With the line that contains "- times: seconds" as the final line, return every line from the start of the data below exactly.

------ Data provided

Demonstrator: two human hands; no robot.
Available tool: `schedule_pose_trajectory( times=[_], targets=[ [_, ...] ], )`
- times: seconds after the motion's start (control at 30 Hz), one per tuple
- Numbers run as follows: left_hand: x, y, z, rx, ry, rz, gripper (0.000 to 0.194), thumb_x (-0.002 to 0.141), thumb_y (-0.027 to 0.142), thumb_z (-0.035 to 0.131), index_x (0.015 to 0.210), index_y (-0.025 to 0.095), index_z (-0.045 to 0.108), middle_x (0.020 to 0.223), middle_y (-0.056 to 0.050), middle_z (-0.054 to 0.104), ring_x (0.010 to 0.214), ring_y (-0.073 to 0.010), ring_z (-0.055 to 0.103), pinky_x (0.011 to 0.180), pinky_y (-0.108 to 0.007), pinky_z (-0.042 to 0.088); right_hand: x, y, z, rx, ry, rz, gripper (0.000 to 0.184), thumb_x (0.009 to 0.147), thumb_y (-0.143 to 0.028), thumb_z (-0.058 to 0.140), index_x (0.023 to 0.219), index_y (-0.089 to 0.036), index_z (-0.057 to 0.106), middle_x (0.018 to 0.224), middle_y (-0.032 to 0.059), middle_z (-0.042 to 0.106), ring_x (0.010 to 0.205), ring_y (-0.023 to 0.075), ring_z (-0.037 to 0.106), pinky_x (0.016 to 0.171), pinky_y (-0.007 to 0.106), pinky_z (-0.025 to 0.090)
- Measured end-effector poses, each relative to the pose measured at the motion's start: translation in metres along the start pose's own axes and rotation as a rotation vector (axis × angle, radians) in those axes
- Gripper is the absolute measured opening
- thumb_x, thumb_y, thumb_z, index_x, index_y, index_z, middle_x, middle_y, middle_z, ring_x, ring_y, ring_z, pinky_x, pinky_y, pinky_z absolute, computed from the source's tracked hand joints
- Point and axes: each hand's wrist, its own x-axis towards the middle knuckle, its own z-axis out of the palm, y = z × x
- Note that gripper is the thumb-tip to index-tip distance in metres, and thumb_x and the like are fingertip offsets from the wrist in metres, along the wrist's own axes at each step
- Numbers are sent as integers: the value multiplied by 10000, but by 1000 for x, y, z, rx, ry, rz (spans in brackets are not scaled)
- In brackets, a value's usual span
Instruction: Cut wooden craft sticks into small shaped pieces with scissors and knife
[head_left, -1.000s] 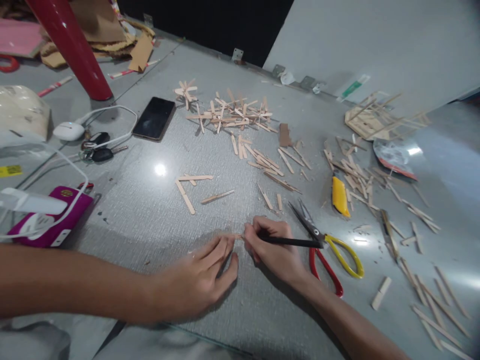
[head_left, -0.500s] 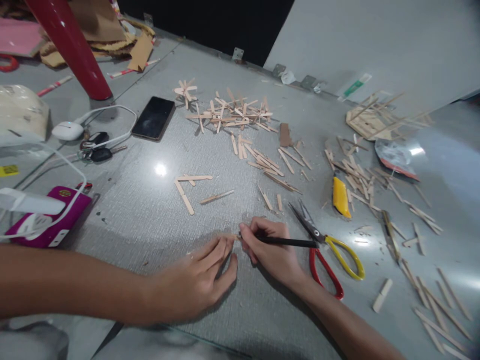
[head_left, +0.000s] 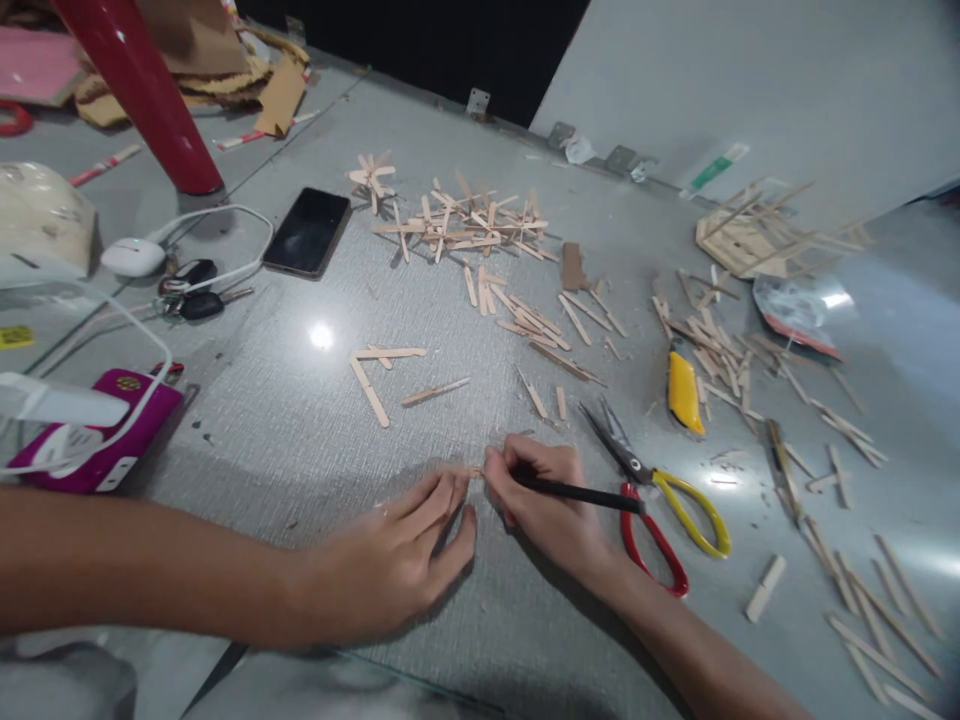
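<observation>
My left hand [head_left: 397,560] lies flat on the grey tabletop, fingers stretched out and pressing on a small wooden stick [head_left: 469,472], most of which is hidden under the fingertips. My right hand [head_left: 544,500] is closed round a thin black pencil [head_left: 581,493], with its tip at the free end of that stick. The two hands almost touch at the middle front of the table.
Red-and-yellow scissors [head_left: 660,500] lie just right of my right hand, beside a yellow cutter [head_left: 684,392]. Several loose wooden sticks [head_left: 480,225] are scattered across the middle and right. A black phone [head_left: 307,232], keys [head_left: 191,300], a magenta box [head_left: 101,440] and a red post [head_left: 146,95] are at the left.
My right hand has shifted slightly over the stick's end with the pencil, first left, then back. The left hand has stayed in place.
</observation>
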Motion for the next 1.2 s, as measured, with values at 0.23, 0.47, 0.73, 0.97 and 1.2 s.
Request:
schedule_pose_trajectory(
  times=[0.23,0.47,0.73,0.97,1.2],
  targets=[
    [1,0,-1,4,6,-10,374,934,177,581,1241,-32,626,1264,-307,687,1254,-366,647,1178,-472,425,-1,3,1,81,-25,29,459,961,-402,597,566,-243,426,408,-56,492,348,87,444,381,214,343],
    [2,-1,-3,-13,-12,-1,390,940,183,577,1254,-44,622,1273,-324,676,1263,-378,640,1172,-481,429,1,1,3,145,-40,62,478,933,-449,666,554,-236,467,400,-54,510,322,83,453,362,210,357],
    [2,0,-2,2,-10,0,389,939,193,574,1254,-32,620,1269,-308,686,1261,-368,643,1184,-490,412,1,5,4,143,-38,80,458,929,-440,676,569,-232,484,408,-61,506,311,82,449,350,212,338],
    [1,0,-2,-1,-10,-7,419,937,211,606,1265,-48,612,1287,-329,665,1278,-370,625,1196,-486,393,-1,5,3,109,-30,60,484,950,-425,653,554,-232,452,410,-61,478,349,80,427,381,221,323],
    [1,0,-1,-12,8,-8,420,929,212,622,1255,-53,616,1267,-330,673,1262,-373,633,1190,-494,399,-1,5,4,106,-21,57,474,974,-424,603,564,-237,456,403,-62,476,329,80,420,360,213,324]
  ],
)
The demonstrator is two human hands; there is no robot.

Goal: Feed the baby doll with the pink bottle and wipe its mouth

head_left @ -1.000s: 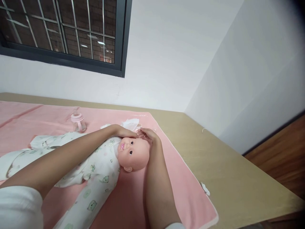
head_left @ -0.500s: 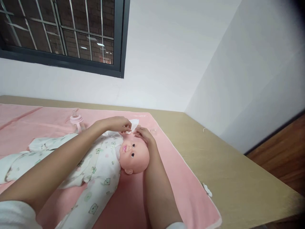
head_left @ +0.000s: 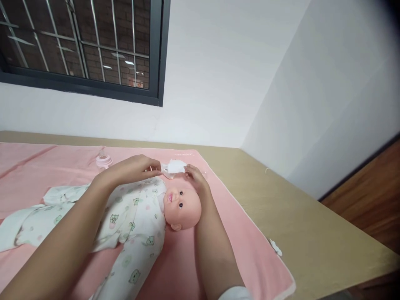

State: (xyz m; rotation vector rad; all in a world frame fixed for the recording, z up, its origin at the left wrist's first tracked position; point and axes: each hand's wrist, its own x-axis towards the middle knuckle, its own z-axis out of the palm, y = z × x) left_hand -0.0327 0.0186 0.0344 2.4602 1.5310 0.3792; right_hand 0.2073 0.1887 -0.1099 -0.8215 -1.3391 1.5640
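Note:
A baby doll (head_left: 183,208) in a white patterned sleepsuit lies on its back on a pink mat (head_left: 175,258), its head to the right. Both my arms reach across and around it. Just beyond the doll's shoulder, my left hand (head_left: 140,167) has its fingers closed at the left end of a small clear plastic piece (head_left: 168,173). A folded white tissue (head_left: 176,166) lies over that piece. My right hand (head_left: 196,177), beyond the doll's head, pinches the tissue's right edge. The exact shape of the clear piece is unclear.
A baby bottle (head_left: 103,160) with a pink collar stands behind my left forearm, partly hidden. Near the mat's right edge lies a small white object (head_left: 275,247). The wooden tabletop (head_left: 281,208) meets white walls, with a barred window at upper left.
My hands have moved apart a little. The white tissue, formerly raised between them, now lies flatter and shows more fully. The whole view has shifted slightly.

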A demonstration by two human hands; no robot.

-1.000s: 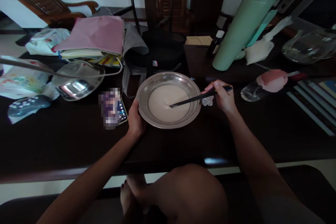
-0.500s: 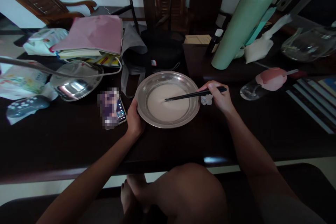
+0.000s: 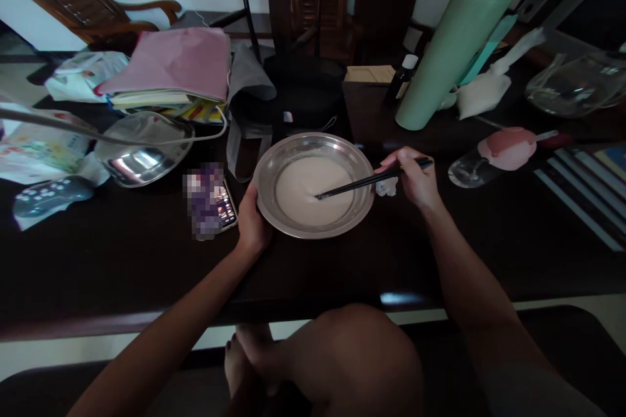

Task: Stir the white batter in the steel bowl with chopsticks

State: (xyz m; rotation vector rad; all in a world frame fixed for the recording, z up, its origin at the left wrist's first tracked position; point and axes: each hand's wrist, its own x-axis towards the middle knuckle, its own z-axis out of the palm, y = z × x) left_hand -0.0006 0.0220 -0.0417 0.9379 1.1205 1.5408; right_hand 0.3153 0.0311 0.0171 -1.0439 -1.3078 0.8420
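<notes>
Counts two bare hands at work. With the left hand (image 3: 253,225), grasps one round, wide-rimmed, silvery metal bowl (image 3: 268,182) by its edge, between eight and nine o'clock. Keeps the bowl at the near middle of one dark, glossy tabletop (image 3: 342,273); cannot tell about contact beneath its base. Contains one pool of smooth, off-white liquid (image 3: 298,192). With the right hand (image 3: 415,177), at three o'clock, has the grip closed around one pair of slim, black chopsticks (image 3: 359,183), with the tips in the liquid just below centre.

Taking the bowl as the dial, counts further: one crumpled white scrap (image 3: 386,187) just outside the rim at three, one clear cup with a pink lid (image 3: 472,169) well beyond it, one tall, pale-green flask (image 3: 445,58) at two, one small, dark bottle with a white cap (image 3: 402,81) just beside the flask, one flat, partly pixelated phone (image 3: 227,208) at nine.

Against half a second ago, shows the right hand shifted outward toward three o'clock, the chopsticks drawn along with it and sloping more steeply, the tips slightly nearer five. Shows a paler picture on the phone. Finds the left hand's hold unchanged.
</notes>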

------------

- **The completed task**
Demonstrator: two human hands; no robot.
Available tool: `schedule_pose_trajectory( times=[_], targets=[ [_, ...] ], )`
- times: seconds after the motion's start (control at 30 Hz), one per tuple

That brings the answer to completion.